THE PROBLEM =
The data below should be repeated exactly and in full.

DATA EXTRACT =

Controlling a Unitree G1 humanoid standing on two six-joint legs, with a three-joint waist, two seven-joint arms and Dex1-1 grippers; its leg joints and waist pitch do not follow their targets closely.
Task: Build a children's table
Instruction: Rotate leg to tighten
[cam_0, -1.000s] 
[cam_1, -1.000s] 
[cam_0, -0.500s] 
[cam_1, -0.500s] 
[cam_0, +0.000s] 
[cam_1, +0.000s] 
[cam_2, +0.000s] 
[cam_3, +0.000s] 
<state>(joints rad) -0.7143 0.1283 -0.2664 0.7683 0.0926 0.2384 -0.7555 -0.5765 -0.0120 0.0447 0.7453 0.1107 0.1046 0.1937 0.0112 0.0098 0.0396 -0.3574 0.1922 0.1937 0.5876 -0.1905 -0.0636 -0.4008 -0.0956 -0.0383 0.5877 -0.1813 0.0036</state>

ANSWER SPACE =
Controlling a Unitree G1 humanoid standing on two six-joint legs, with a three-joint waist, two seven-joint arms and Dex1-1 grippers; its leg joints and waist pitch do not follow their targets closely.
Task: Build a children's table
Instruction: Rotate leg to tighten
[cam_0, -1.000s] 
[cam_1, -1.000s] 
[cam_0, -0.500s] 
[cam_1, -0.500s] 
[cam_0, +0.000s] 
[cam_1, +0.000s] 
[cam_2, +0.000s] 
[cam_3, +0.000s] 
<state>(joints rad) -0.7143 0.1283 -0.2664 0.7683 0.0926 0.2384 -0.7555 -0.5765 -0.0120 0.0447 0.7453 0.1107 0.1046 0.1937 0.0112 0.0098 0.0396 -0.3574 0.1922 0.1937 0.5876 -0.1905 -0.0636 -0.4008 -0.0956 -0.0383 0.5877 -0.1813 0.0036</state>

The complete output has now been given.